= Data supplied =
-.-.-

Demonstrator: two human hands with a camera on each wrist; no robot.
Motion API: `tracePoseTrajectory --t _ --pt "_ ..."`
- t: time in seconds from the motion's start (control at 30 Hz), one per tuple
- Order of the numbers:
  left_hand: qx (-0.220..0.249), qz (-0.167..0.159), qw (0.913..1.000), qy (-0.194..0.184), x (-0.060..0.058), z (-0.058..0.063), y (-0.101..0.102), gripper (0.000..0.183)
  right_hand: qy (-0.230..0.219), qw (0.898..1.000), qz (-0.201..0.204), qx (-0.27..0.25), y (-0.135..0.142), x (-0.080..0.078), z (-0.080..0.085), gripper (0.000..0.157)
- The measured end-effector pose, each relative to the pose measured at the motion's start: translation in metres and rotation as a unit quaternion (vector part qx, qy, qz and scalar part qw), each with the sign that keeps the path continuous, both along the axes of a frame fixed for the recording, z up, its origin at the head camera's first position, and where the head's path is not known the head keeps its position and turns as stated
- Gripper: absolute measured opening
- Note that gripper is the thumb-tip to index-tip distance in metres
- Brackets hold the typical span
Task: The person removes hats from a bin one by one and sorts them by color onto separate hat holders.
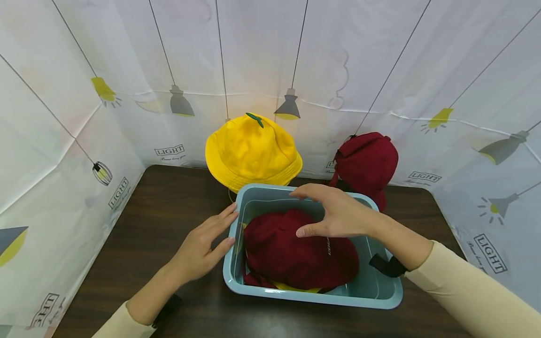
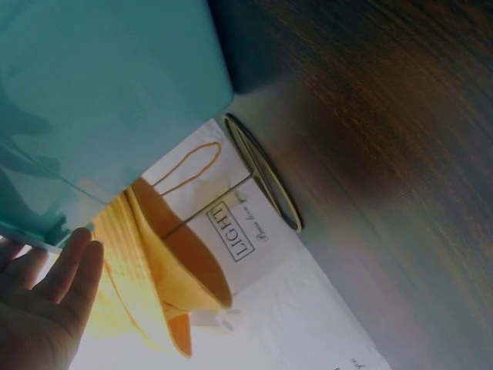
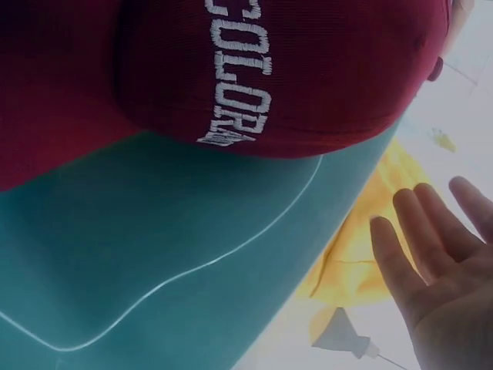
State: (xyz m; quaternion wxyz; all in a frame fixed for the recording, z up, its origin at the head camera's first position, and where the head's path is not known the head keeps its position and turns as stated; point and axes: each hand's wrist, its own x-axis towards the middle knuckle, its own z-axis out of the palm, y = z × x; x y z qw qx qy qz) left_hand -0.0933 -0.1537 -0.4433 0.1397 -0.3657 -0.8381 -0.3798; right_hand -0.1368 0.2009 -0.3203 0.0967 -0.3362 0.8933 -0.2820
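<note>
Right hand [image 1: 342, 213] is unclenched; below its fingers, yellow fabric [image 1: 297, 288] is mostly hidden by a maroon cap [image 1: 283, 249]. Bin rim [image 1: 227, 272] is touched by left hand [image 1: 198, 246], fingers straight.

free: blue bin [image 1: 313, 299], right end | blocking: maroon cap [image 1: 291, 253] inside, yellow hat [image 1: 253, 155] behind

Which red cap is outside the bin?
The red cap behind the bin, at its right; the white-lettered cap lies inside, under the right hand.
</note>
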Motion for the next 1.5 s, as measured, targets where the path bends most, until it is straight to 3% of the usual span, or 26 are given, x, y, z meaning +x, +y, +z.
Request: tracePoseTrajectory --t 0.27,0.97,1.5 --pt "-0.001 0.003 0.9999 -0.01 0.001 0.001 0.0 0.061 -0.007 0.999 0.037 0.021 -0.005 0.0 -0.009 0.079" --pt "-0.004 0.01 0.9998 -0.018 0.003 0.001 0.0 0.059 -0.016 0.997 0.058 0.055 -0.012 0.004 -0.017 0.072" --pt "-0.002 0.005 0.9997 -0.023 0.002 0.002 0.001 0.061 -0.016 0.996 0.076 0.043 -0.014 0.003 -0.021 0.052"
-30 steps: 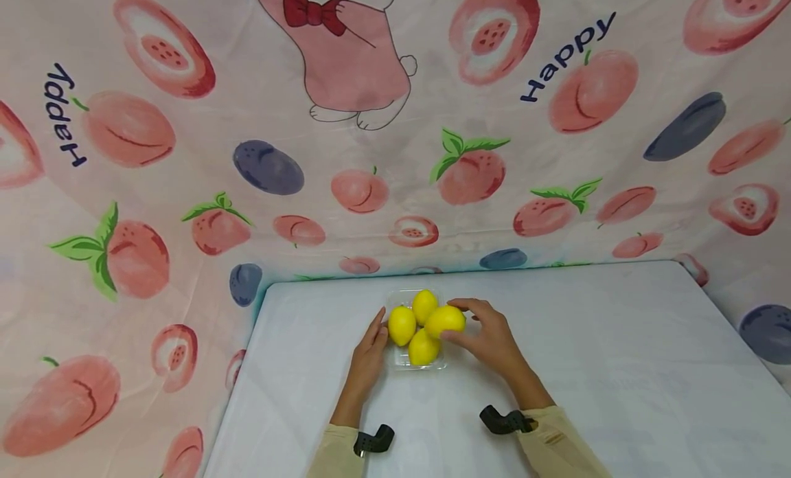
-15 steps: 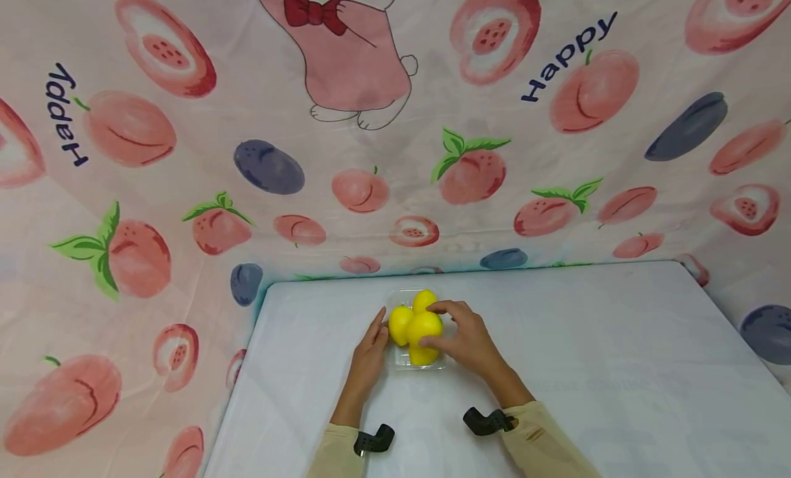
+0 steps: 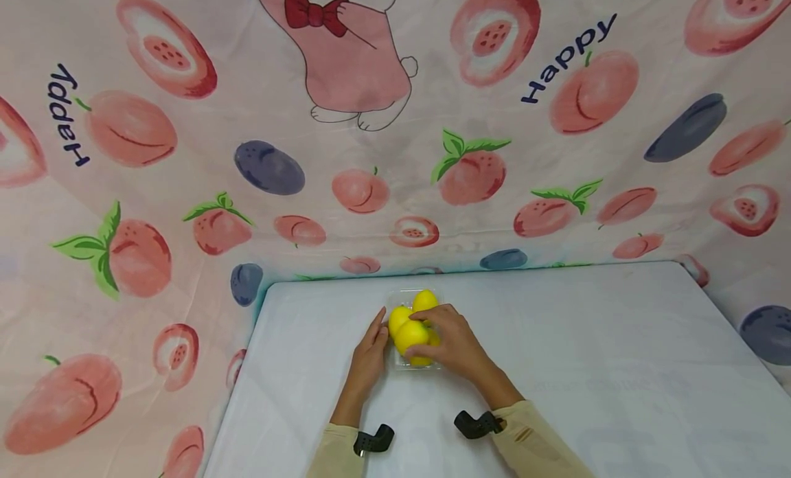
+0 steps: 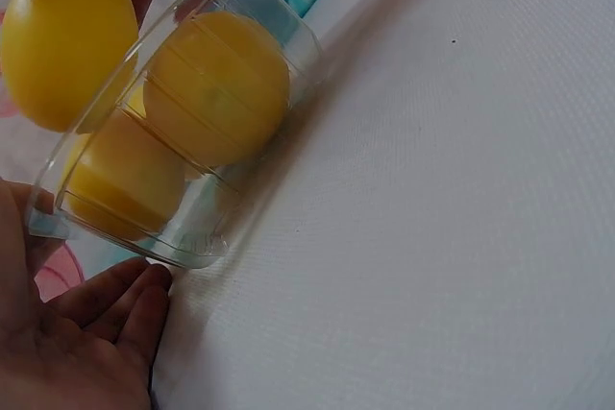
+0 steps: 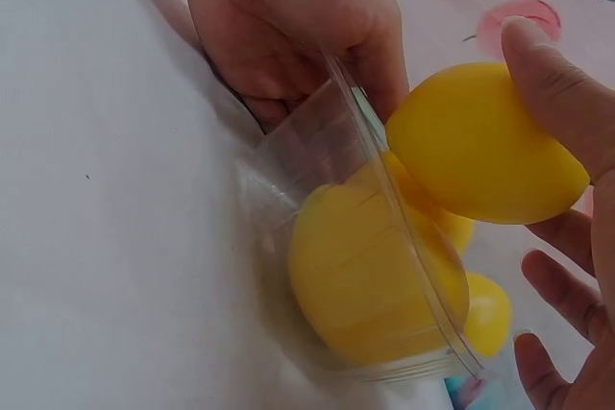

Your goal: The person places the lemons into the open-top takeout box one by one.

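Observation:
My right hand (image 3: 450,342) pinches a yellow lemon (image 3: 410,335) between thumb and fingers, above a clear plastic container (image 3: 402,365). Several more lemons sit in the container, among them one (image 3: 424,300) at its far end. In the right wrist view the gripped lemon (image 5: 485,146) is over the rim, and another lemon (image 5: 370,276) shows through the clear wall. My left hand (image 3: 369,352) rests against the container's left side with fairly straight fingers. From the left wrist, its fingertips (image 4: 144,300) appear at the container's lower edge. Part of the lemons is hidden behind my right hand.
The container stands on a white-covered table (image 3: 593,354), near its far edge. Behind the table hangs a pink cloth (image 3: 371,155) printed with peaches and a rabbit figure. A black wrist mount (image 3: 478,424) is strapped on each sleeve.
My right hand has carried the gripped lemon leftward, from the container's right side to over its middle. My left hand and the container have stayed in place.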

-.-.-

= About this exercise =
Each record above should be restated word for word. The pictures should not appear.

= Exercise result =
Demonstrator: two human hands with a camera on each wrist; no robot.
Motion API: `tracePoseTrajectory --t _ --pt "_ ..."`
- t: time in seconds from the motion's start (control at 30 Hz), one per tuple
- Order of the numbers:
  left_hand: qx (-0.220..0.249), qz (-0.167..0.159), qw (0.913..1.000), qy (-0.194..0.184), x (-0.060..0.058), z (-0.058..0.063), y (-0.101..0.102), gripper (0.000..0.183)
  right_hand: qy (-0.230..0.219), qw (0.898..1.000), qz (-0.201..0.204), qx (-0.27..0.25), y (-0.135..0.142), x (-0.080..0.078), z (-0.080..0.085), gripper (0.000..0.157)
- The measured end-effector pose, each relative to the pose measured at the motion's start: translation in metres and rotation as a unit quaternion (vector part qx, qy, qz and scalar part qw), each with the sign that keeps the path continuous, both along the axes of a frame fixed for the recording, z up, its origin at the head camera's first position, and where the head's path is not known the head keeps its position and turns as stated
- Gripper: absolute measured opening
- Note that gripper is the thumb-tip to index-tip distance in metres
- Brackets hold the typical span
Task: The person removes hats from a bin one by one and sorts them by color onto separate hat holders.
State: (xyz m; quaternion wxyz; all in a frame fixed for the recording, z up, its origin at the head camera's first position, and where the head's path is not known the head keeps its position and turns as stated; point and axes: each hand's wrist, its own x-axis towards the middle knuckle, its own z-axis out of the palm, y = z × x; x y z qw qx qy qz) left_hand -0.0933 -0.1537 -0.4433 0.1397 -0.3657 -0.8381 -0.3798; right_hand -0.1368 0.2009 -0.3203 0.0967 -0.3362 0.8933 -0.2820
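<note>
Right hand [image 1: 342, 213] is unclenched; below its fingers, yellow fabric [image 1: 297, 288] is mostly hidden by a maroon cap [image 1: 283, 249]. Bin rim [image 1: 227, 272] is touched by left hand [image 1: 198, 246], fingers straight.

free: blue bin [image 1: 313, 299], right end | blocking: maroon cap [image 1: 291, 253] inside, yellow hat [image 1: 253, 155] behind

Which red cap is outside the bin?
The red cap behind the bin, at its right; the white-lettered cap lies inside, under the right hand.
</note>
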Motion for the next 1.5 s, as measured, targets where the path bends most, until it is straight to 3% of the usual span, or 26 are given, x, y, z meaning +x, +y, +z.
Request: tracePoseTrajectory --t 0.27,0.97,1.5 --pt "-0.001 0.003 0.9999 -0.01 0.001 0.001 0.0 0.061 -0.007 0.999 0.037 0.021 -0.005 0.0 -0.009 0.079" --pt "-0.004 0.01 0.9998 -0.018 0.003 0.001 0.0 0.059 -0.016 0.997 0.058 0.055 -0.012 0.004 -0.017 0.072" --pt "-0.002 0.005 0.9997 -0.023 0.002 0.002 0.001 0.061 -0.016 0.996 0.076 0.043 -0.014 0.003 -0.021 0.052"
-30 steps: 
-15 steps: 
+0 steps: 
+0 steps: 
+0 steps: 

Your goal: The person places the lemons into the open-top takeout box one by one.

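Observation:
My right hand (image 3: 450,342) pinches a yellow lemon (image 3: 410,335) between thumb and fingers, above a clear plastic container (image 3: 402,365). Several more lemons sit in the container, among them one (image 3: 424,300) at its far end. In the right wrist view the gripped lemon (image 5: 485,146) is over the rim, and another lemon (image 5: 370,276) shows through the clear wall. My left hand (image 3: 369,352) rests against the container's left side with fairly straight fingers. From the left wrist, its fingertips (image 4: 144,300) appear at the container's lower edge. Part of the lemons is hidden behind my right hand.
The container stands on a white-covered table (image 3: 593,354), near its far edge. Behind the table hangs a pink cloth (image 3: 371,155) printed with peaches and a rabbit figure. A black wrist mount (image 3: 478,424) is strapped on each sleeve.
My right hand has carried the gripped lemon leftward, from the container's right side to over its middle. My left hand and the container have stayed in place.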

No part of the exercise remains unanswered.